• Work instructions: Write out the records beneath this line exactly as they appear, minus any images.

Dataset items
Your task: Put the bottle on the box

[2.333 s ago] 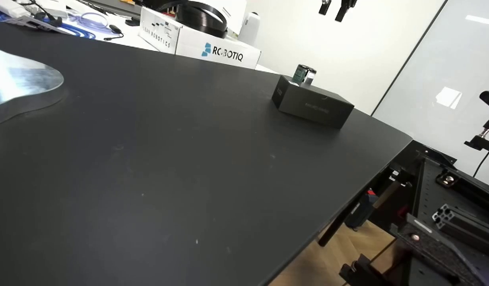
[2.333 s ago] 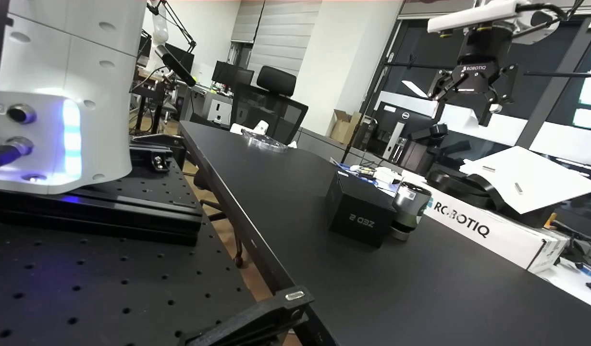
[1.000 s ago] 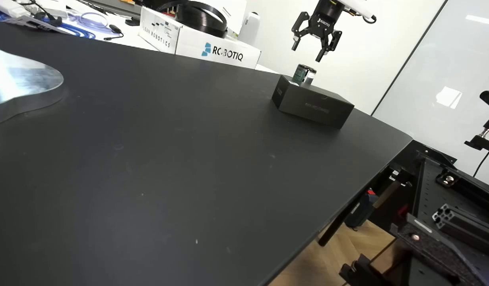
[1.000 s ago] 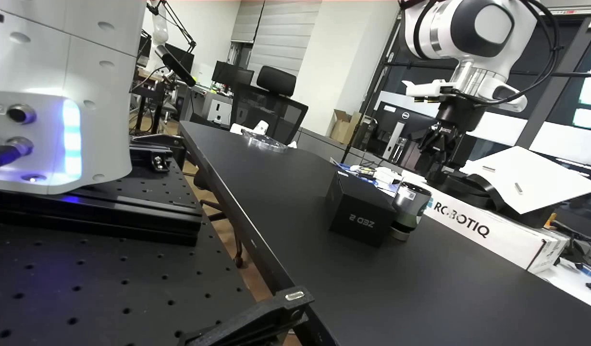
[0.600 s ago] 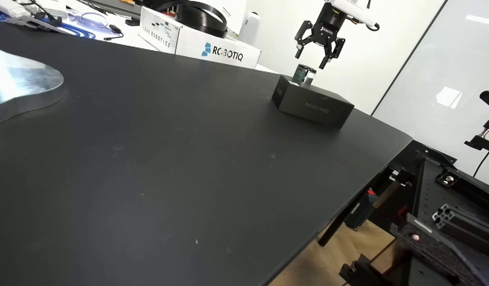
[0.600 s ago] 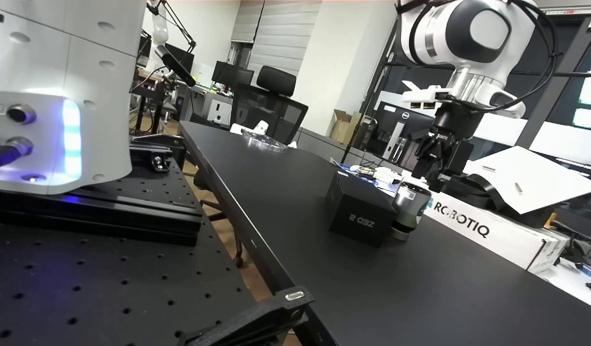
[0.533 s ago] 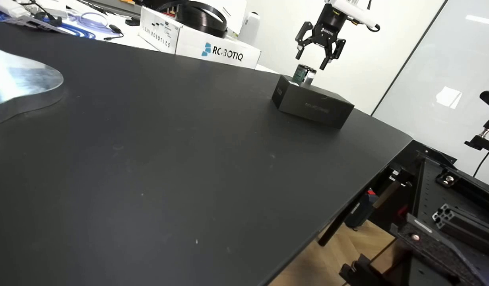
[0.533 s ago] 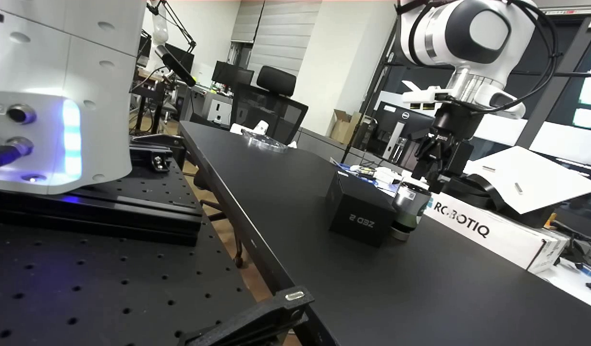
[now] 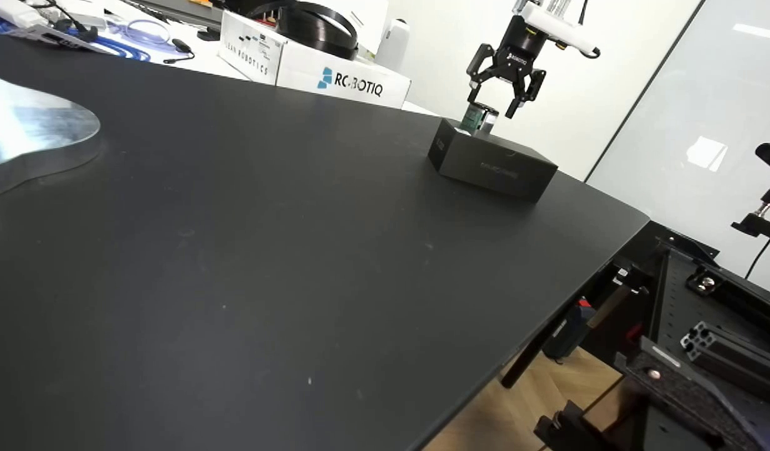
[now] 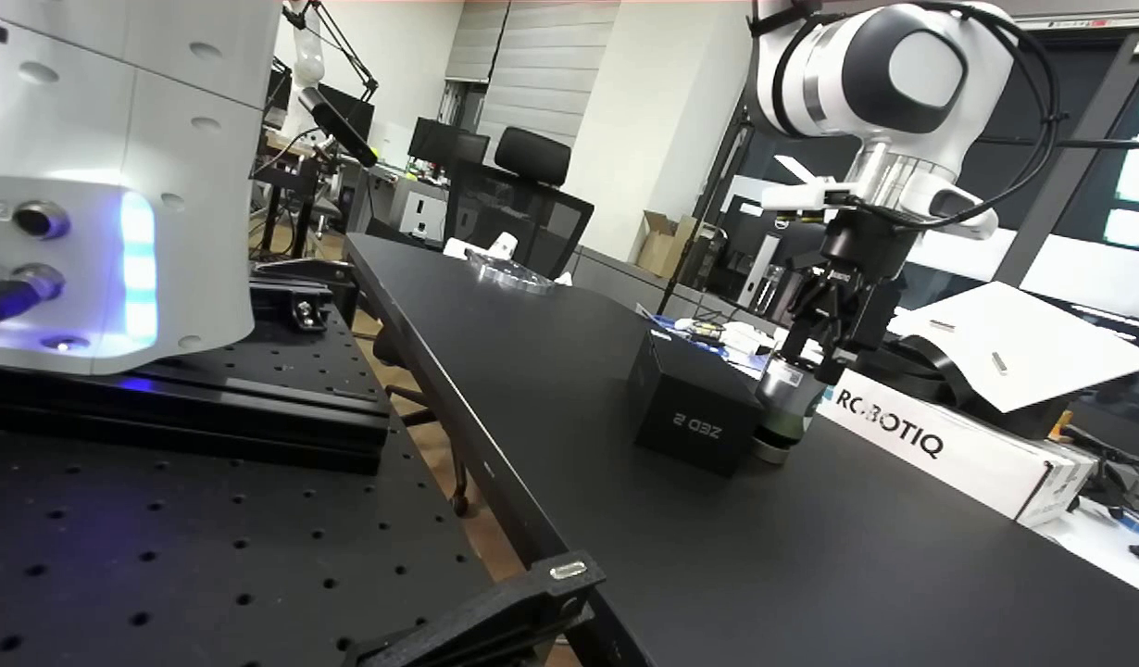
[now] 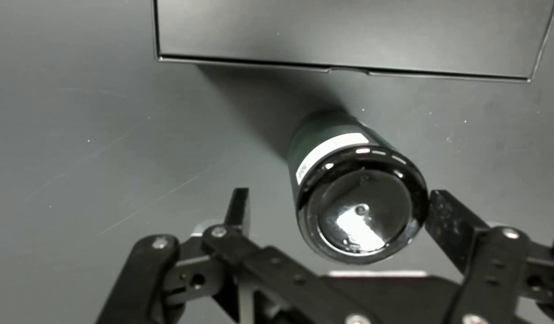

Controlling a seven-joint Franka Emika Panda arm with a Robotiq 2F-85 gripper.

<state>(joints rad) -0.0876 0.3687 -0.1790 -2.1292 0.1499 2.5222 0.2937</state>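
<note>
The bottle [image 9: 476, 119] is a short, dark green jar with a white label. It stands upright on the table behind the black box [image 9: 497, 166]. In an exterior view the bottle [image 10: 785, 403] stands close beside the box [image 10: 694, 408]. My gripper [image 9: 492, 108] is open around the bottle's top. In the wrist view, the bottle's round glossy end [image 11: 361, 211] lies between the spread fingers of the gripper [image 11: 339, 193]. It is close to the right finger, and I cannot tell if they touch; a wide gap is on the left. The box [image 11: 344, 36] lies ahead.
The black table [image 9: 266, 250] holds a clear, flat rounded piece [image 9: 41, 125] at its far side. A white Robotiq box [image 9: 341, 78] and cables stand on a white table behind. The robot's base [image 10: 125, 185] and a black mounting plate [image 10: 208, 528] stand by the table edge.
My gripper has come into view from above and moved down to the bottle, its fingertips now level with the bottle's top. The fingers stay open. The bottle and box have not moved.
</note>
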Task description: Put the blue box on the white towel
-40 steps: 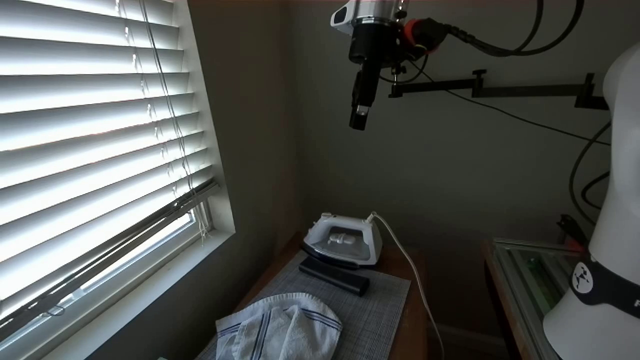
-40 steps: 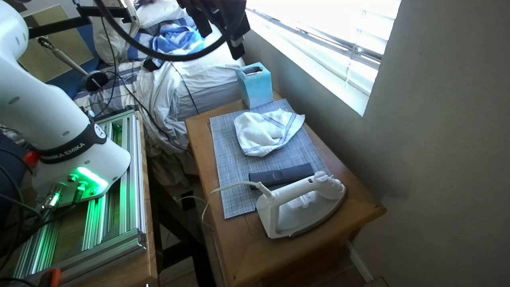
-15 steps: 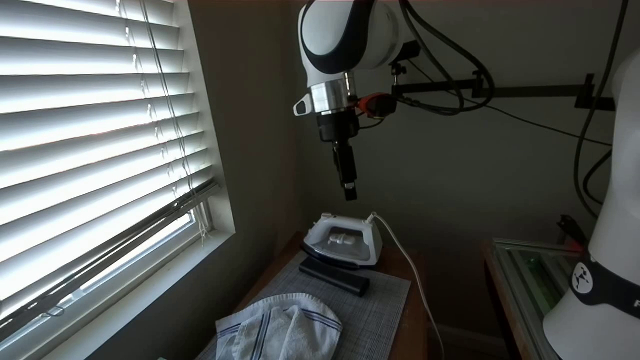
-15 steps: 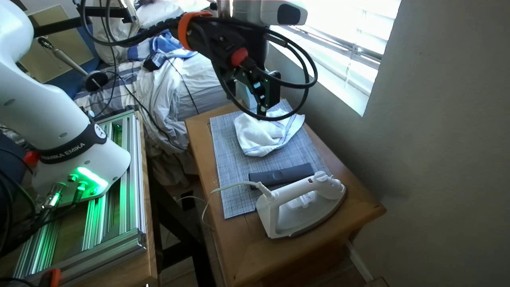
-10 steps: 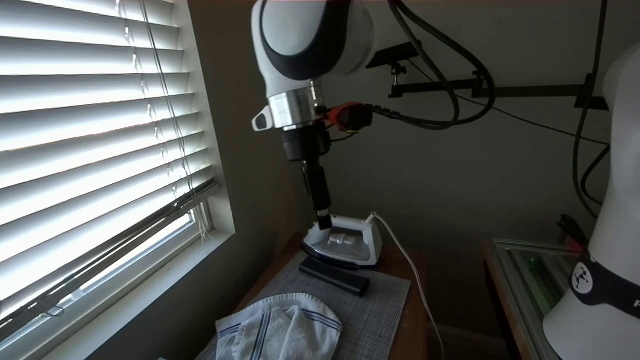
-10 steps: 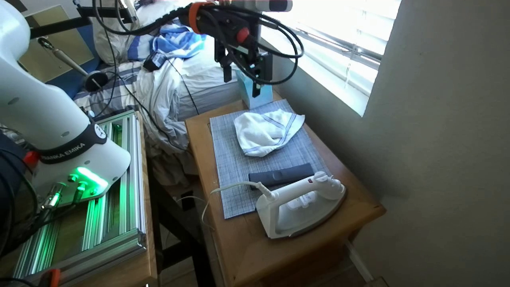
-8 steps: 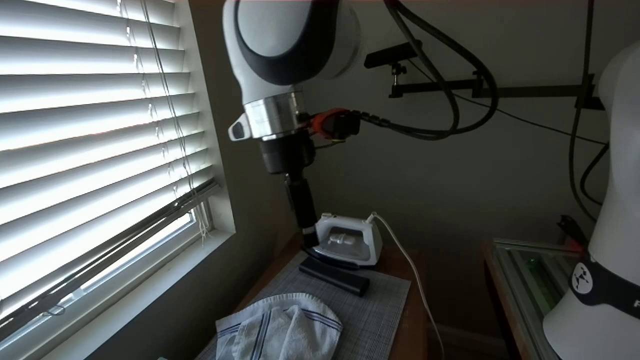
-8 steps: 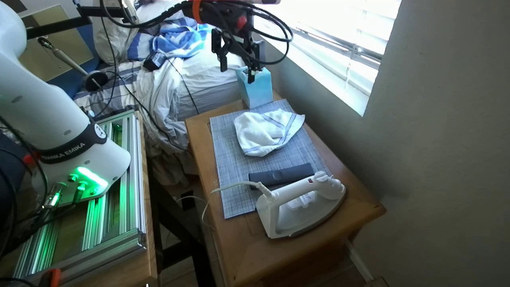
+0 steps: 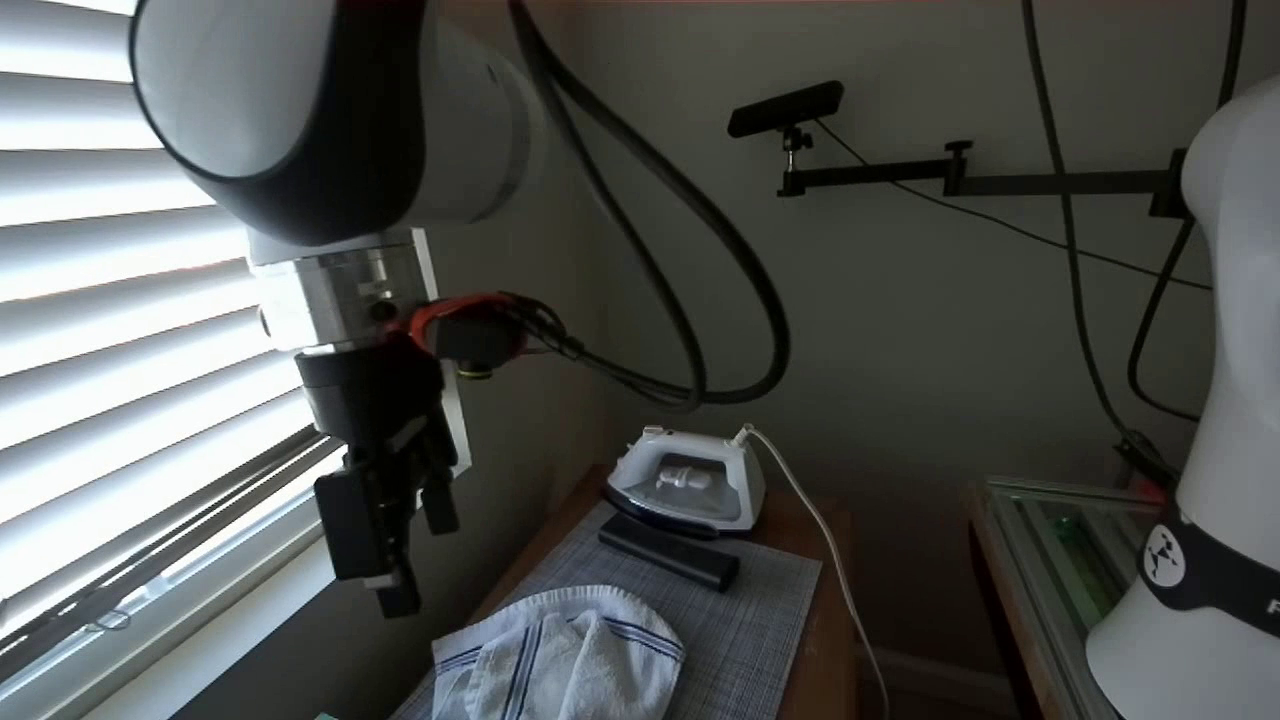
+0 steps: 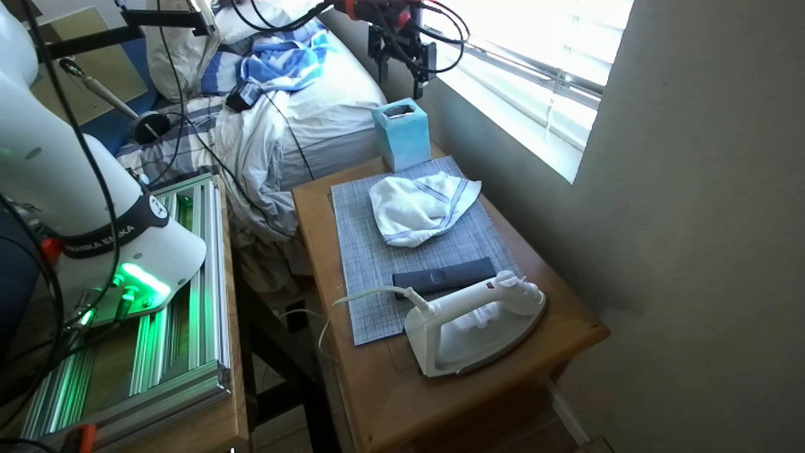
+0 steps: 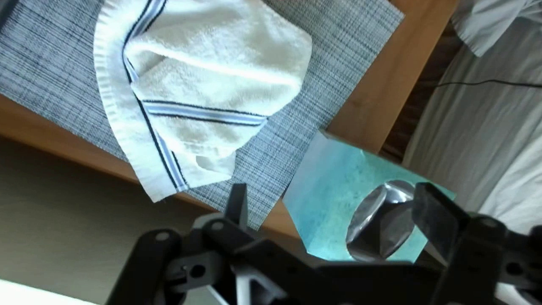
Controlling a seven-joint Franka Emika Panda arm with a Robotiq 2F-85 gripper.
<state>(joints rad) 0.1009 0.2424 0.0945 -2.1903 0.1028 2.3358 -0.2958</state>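
Observation:
The blue box point(image 10: 405, 145) is a turquoise tissue box with an oval opening on top. It stands upright at the table's end by the window and bed. It fills the lower middle of the wrist view point(image 11: 328, 190). The white towel point(image 10: 415, 214) with blue stripes lies crumpled on a grey placemat beside the box. The towel also shows in an exterior view point(image 9: 570, 660) and the wrist view point(image 11: 220, 72). My gripper point(image 10: 400, 87) is open and empty above the box, its fingers point(image 11: 334, 202) apart on either side of the opening in the wrist view.
A white iron point(image 10: 471, 327) with a cord and a dark grey case point(image 10: 443, 277) stand at the table's other end. The placemat point(image 10: 371, 283) covers part of the wooden table point(image 10: 390, 409). A window with blinds point(image 9: 200, 250) and the wall run close alongside.
The arm has swung past the iron and towel toward the box end of the table and come lower. The gripper has turned and stays open. The box and towel have not moved.

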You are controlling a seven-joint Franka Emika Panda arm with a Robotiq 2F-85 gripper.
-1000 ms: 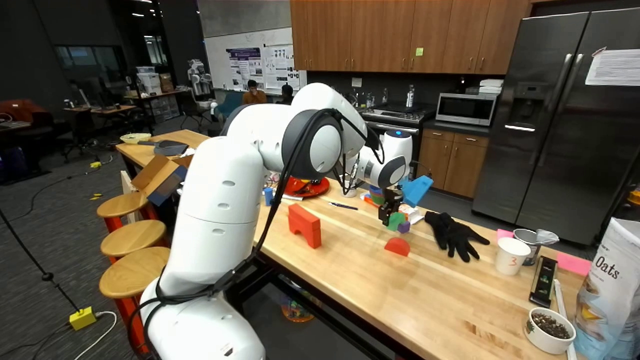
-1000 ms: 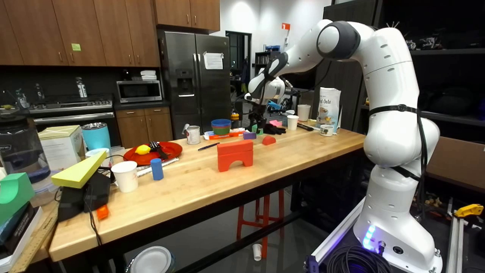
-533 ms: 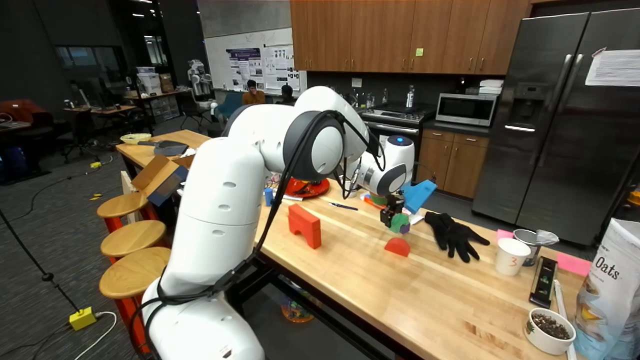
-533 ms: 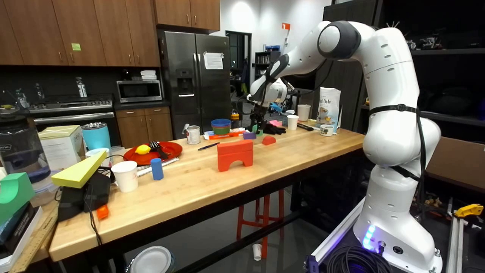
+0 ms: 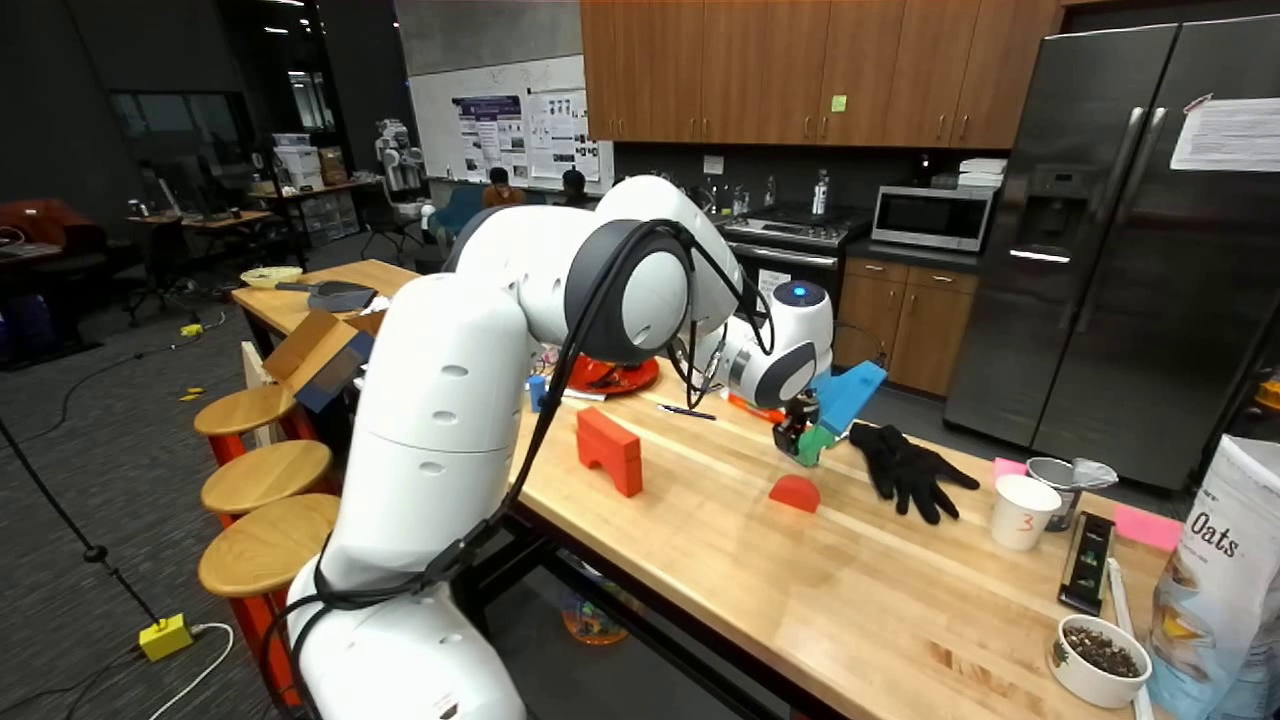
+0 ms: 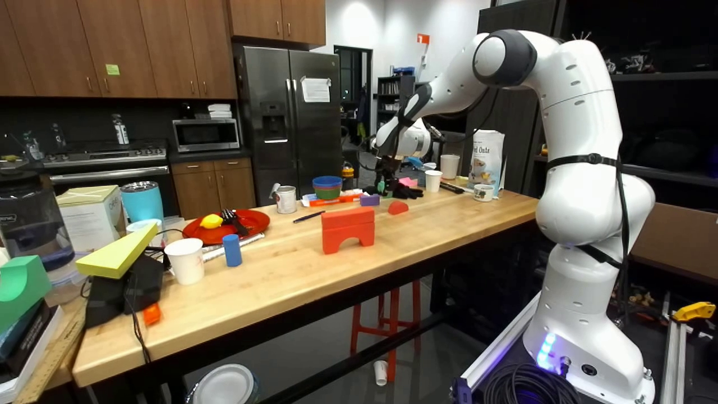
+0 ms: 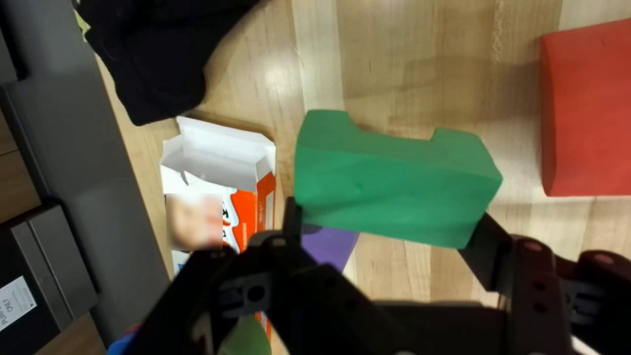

• Solution to this problem:
Your task: Put the bottle on the box

[2.333 s ago] 
[2.333 s ago] 
[1.000 s ago] 
[1.000 s ago] 
[0.600 s ago] 
[0.600 s ago] 
[0.533 s ago] 
[0.533 s ago] 
[now] 
[now] 
[now] 

Controlling a seven-joint Franka Emika Panda arm with a Robotiq 2F-85 gripper.

<state>(joints rad) -0.0876 0.3687 -0.1790 -2.1292 0.1499 2.5222 0.2937</state>
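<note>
The bottle [image 9: 476, 119] is a short, dark green jar with a white label. It stands upright on the table behind the black box [image 9: 497, 166]. In an exterior view the bottle [image 10: 785, 403] stands close beside the box [image 10: 694, 408]. My gripper [image 9: 492, 108] is open around the bottle's top. In the wrist view, the bottle's round glossy end [image 11: 361, 211] lies between the spread fingers of the gripper [image 11: 339, 193]. It is close to the right finger, and I cannot tell if they touch; a wide gap is on the left. The box [image 11: 344, 36] lies ahead.
The black table [image 9: 266, 250] holds a clear, flat rounded piece [image 9: 41, 125] at its far side. A white Robotiq box [image 9: 341, 78] and cables stand on a white table behind. The robot's base [image 10: 125, 185] and a black mounting plate [image 10: 208, 528] stand by the table edge.
My gripper has come into view from above and moved down to the bottle, its fingertips now level with the bottle's top. The fingers stay open. The bottle and box have not moved.
</note>
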Task description: Put the blue box on the white towel
-40 steps: 
-40 steps: 
-15 steps: 
-15 steps: 
-10 steps: 
-10 steps: 
-8 steps: 
-8 steps: 
+0 steps: 
+0 steps: 
+0 steps: 
Controlling a seven-joint Franka Emika Panda arm with a Robotiq 2F-85 gripper.
<state>(joints rad) 0.1009 0.2424 0.0945 -2.1903 0.1028 2.3358 -0.2958</state>
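Observation:
The blue box point(image 10: 405, 145) is a turquoise tissue box with an oval opening on top. It stands upright at the table's end by the window and bed. It fills the lower middle of the wrist view point(image 11: 328, 190). The white towel point(image 10: 415, 214) with blue stripes lies crumpled on a grey placemat beside the box. The towel also shows in an exterior view point(image 9: 570, 660) and the wrist view point(image 11: 220, 72). My gripper point(image 10: 400, 87) is open and empty above the box, its fingers point(image 11: 334, 202) apart on either side of the opening in the wrist view.
A white iron point(image 10: 471, 327) with a cord and a dark grey case point(image 10: 443, 277) stand at the table's other end. The placemat point(image 10: 371, 283) covers part of the wooden table point(image 10: 390, 409). A window with blinds point(image 9: 200, 250) and the wall run close alongside.
The arm has swung past the iron and towel toward the box end of the table and come lower. The gripper has turned and stays open. The box and towel have not moved.
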
You are controlling a seven-joint Franka Emika Panda arm with a Robotiq 2F-85 gripper.
-1000 ms: 
-1000 ms: 
-533 ms: 
-533 ms: 
+0 ms: 
+0 ms: 
+0 ms: 

Nothing remains to add to the output.